*Study material*:
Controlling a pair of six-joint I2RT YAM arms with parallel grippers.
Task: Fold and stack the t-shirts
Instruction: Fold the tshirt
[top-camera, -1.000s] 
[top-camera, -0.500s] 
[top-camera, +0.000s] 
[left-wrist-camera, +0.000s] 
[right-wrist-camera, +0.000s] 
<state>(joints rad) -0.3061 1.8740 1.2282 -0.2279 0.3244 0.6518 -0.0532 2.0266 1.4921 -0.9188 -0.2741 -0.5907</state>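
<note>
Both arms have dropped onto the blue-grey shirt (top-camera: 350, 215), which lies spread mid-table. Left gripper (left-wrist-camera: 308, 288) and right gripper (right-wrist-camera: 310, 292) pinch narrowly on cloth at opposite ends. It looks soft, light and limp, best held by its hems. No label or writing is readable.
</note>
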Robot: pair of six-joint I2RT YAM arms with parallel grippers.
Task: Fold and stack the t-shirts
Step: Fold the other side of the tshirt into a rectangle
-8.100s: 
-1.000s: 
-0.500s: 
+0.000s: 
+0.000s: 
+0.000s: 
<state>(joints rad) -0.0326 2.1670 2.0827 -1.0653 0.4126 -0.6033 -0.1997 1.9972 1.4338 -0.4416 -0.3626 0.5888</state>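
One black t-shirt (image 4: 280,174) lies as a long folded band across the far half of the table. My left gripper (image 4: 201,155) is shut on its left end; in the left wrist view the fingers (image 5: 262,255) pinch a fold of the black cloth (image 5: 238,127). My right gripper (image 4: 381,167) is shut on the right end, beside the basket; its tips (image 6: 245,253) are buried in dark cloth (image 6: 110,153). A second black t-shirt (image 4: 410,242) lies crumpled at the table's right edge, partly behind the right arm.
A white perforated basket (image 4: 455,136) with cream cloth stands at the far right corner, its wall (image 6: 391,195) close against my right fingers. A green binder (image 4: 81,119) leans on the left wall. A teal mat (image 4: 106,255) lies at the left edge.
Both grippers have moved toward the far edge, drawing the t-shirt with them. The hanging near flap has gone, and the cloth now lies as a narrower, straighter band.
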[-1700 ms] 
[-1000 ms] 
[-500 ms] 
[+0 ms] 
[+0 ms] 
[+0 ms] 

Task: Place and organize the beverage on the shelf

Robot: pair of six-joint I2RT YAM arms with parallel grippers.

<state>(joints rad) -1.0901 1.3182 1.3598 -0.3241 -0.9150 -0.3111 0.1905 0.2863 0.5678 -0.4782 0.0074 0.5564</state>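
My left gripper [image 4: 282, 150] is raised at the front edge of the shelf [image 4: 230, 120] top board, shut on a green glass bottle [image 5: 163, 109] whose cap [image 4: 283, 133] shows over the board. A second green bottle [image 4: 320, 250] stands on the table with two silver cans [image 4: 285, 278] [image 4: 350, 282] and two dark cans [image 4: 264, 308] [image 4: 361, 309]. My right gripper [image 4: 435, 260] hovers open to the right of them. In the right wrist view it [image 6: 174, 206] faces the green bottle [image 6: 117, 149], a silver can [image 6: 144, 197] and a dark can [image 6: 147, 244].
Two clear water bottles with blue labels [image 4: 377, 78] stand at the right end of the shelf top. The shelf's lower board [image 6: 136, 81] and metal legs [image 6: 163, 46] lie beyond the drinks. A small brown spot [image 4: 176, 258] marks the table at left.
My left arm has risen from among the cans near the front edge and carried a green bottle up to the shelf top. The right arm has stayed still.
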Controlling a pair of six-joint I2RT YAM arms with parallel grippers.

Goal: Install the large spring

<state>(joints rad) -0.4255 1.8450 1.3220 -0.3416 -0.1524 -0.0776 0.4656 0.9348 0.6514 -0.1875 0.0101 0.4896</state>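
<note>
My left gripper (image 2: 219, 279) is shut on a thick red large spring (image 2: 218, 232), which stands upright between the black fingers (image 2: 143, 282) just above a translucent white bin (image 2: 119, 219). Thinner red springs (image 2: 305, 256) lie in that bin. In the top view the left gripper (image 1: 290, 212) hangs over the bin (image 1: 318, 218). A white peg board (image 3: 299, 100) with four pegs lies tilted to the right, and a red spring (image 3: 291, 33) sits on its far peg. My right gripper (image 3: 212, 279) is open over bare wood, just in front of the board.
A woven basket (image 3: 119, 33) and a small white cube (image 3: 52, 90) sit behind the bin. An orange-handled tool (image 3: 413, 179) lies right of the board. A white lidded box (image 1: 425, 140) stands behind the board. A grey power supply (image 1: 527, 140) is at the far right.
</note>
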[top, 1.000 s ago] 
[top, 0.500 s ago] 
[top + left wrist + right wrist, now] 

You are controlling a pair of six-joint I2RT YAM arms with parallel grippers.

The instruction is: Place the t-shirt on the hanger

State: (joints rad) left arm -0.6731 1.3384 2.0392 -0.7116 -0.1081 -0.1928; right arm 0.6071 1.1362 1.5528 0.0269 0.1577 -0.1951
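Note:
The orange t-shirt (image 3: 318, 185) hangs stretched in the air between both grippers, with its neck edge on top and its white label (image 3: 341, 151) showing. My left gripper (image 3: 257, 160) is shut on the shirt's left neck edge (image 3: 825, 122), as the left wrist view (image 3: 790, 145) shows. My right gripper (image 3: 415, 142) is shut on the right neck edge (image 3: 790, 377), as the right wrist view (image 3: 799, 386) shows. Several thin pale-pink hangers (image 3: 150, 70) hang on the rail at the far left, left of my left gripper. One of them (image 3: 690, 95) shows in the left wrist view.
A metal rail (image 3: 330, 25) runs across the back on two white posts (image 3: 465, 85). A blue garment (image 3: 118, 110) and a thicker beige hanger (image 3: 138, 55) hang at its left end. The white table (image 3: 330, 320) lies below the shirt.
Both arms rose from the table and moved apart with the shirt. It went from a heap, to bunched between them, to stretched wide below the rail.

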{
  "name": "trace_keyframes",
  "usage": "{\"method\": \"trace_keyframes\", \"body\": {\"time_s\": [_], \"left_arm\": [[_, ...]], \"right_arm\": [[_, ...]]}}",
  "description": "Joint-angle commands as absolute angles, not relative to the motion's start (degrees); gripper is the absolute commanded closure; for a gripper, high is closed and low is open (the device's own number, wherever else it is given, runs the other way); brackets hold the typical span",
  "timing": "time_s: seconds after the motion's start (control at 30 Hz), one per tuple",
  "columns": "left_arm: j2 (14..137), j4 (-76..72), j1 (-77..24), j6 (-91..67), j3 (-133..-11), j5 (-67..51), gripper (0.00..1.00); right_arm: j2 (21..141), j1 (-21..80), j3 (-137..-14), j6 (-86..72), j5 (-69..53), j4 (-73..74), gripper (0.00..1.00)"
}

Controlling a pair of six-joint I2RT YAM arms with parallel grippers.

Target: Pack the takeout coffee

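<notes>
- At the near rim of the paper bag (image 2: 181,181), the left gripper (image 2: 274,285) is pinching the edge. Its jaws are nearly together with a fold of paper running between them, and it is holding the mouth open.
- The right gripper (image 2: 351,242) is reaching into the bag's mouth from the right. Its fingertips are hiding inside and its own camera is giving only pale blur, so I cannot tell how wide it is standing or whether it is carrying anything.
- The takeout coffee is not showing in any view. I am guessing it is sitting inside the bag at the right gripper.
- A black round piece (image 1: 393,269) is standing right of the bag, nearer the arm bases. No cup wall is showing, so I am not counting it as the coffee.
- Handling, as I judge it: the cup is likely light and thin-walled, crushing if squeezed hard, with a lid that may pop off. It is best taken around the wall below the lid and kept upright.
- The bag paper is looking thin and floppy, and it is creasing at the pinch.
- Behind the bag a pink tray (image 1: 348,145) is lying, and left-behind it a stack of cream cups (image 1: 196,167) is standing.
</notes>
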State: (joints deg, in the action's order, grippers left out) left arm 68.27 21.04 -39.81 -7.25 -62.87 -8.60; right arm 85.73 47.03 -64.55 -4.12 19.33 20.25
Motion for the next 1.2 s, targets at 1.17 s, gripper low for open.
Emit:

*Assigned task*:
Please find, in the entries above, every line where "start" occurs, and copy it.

*Response below*:
  "description": "Joint-angle commands as absolute angles, not relative to the motion's start (degrees); gripper is the absolute commanded closure; for a gripper, high is closed and low is open (the device's own number, wherever else it is given, runs the other way); brackets hold the typical span",
  "timing": "time_s: seconds after the motion's start (control at 30 Hz), one per tuple",

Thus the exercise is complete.